Moskowitz, Ooi, and Pedersen (MOP) [3] document significant time series momentum in markets for 58 liquid securities. MOP [3] find persistence in returns over one to 12 months, and partial reversals over longer horizons. MOP [3] further find that while time series momentum strategies can generate substantial abnormal returns, such portfolios have little exposure to standard asset pricing factors. The MOP [3] momentum strategies perform best during extreme markets, and portfolio profits accrue primarily to speculators at the expense of hedgers.

MOP [3] note that time series momentum matches predictions of both behavioral and rational asset pricing theories. Generally, behavioral theories envisage momentum as deriving from an initial underreaction to news followed by an upward drift and eventual overreaction, with undervaluation driven by conservatism and subsequent overvaluation based on representativeness (Barberis, Shleifer and Vishny [13] ). The levels of these and other behavioral characteristics may be affected by investor sentiment (Baker and Wurgler [14] ). Brown, Christensen, Elliott, and Mergenthaler [15] studied managers’ financial reporting practices in relation to the BW sentiment index. On the other hand, MOP do not find sentiment effects in their data. Positive feedback trading is a related behavior-based theory of momentum, arising from self-attribution bias and overconfidence. This momentum is augmented as rational investors “jump on the bandwagon” to exploit a price runup while it lasts (DeLong, Shleifer, Summers, and Waldmann [16] ). Price reversals eventuate when momentum collapses.

Rational theories usually view momentum as a reaction to changes in risk, and various risk proxies have also been studied. These include stochastic discount factor (Ahn, Conrad, and Dittmar [17] ), dividend growth rate changes (Johnson [18] ), firm revenue and cost volatility (Sagi and Seasholes [19] ).

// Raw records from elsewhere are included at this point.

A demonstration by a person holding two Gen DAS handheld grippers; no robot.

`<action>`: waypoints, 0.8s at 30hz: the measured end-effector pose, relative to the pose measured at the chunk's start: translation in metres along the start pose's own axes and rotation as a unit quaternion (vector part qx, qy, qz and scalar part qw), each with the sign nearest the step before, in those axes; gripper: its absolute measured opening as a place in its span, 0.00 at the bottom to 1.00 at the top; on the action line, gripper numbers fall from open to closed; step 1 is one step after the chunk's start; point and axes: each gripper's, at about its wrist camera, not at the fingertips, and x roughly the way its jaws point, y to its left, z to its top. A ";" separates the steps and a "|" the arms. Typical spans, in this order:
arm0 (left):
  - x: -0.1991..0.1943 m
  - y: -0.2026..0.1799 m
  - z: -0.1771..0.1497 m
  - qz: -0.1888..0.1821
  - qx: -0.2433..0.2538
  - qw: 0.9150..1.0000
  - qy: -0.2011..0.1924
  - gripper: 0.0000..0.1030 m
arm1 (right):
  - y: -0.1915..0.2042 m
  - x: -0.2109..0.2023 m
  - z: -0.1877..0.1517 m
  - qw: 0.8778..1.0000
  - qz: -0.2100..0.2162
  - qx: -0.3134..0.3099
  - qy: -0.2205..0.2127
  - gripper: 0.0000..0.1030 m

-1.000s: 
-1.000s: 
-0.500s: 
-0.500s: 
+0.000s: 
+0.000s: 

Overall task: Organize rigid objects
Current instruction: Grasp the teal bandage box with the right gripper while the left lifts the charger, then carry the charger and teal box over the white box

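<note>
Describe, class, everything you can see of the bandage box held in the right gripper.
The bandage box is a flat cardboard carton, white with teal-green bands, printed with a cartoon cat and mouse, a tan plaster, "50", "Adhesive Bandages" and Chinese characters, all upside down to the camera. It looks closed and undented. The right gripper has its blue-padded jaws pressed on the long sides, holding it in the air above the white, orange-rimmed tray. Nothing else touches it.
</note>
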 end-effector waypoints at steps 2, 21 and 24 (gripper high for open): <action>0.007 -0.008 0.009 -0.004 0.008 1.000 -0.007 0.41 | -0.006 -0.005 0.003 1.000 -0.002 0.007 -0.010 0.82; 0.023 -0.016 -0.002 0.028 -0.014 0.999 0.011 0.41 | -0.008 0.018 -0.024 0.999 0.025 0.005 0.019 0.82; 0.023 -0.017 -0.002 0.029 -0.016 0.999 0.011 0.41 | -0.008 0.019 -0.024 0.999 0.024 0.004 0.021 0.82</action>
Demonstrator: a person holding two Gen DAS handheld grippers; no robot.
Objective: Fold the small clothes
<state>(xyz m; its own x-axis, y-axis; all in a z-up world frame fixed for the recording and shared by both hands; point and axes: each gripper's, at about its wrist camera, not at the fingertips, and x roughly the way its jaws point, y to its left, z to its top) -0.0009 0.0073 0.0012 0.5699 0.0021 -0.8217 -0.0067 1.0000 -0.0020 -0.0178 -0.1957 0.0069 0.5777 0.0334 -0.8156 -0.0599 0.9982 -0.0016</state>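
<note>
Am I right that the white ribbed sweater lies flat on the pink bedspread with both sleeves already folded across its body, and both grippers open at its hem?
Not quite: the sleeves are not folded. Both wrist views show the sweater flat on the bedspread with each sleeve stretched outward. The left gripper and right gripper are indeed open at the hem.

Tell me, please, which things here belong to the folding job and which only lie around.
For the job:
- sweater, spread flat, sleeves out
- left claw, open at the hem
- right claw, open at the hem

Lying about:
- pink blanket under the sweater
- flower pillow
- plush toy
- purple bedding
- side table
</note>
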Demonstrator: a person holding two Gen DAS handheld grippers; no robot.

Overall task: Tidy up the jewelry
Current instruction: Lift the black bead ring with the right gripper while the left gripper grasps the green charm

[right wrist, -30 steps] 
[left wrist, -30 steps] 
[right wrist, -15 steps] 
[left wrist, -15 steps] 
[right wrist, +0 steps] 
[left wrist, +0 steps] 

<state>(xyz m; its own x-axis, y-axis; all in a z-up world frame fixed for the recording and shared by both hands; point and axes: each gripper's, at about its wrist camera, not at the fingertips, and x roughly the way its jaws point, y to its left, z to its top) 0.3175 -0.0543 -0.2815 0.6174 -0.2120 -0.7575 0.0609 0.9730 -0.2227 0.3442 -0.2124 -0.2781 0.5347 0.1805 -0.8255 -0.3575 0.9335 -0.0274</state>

Although our model prices only two contingent claims, its structure provides insights into more broadly defined securities markets. We allow learning abilities to differ as primitives in our model, and explains momentum as a rational response of investors with different learning abilities and different strategies. It is in the rational camp since momentum can be interpreted as an initial reaction to an information event. However, since momentum pricing eventually reverses, it assumes further that momentum investors return to rational investing in equilibrium.

3. Model Structure

Our model adapts a structure developed by Fostel and Geanakoplous (FG) [20] . In a single period version, equilibrium is sought in a two-state complete markets setting with a continuum of rational risk-neutral investors.^{1} In this and the following section, investors are assumed to agree on the sizes of state payoffs (fundamentals), but not on state probabilities (expectations).^{2} Equilibrium prices are established by a marginal investor, and other investors trade at the marginal investor’s price.

3.1. State Payoffs, Expectations, and Utility

Our single-period model considers times zero and one. At time zero the economy has a productive asset X that produces U units of a consumption good at time 1 if a high state occurs and D units in the low state, $U>D>0$ . There is a continuum of investors $h\in \left(0,\text{1}\right)$ . Each investor is endowed with both upstate and downstate contingent claims, upstate with density U and downstate with density D. Investors trade claims to maximize the expected utility of their endowment. Information and processing costs are assumed to be zero.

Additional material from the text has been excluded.